Вздохнул первый номер сочувственно, он сам находился в таком же состоянии, желудок тоже приклепался к позвоночнику, неплохо бы отведать кулеша из батальонного бака, но старшина с поваром где-то застряли – ни кулеша не было, ни чая, даже обычного черствого хлеба, и того не было… Ни одного кусочка. Первый номер поскреб негнущимися холодными пальцами себе затылок, помолчал немного и разрешающе махнул рукой:
– Давай, Коля! – голос у него был невнятный, усталый. – Действуй!
Блинов выдернул из-за голенища сапога нож, приладил его к ладони так, чтобы нож был продолжением пальцев и вообще всей руки, воткнул острие в бруствер и в одно мгновение выбросил себя из пулеметного гнезда.

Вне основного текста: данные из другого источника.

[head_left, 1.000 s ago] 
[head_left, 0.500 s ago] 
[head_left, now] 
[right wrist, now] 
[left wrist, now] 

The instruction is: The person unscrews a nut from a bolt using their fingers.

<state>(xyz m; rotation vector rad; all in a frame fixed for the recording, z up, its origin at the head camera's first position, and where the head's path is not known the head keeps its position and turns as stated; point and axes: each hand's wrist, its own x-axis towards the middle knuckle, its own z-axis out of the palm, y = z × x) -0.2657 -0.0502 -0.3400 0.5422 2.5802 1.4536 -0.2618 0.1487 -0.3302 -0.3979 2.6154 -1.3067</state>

Через несколько мгновений он ввинтился в туман, словно в огромную копну, раздвинул обрывки пластов, плотно спекшиеся лохмотья отгреб в сторону, сбил их в несколько липких серых охапок и исчез в образовавшейся норе.
Первый номер, вытянув голову, также послушал пространство – что там происходит? В лесу, на дороге, проложенной между изувеченными ободранными деревьями, за крутым ее изгибом, заминированным саперами?
Тихо было, очень тихо. Хоть бы какое-нибудь железное звяканье раздалось, крики донеслись либо говор – наш или немецкий…
Нет, ничего этого не было. Опустело пространство. Очкастый петеэровец, лежавший рядом с пулеметной ячейкой, поднял голову, покрутил шеей – ему не все тут нравилось, что-то происходило не так, как должно происходить.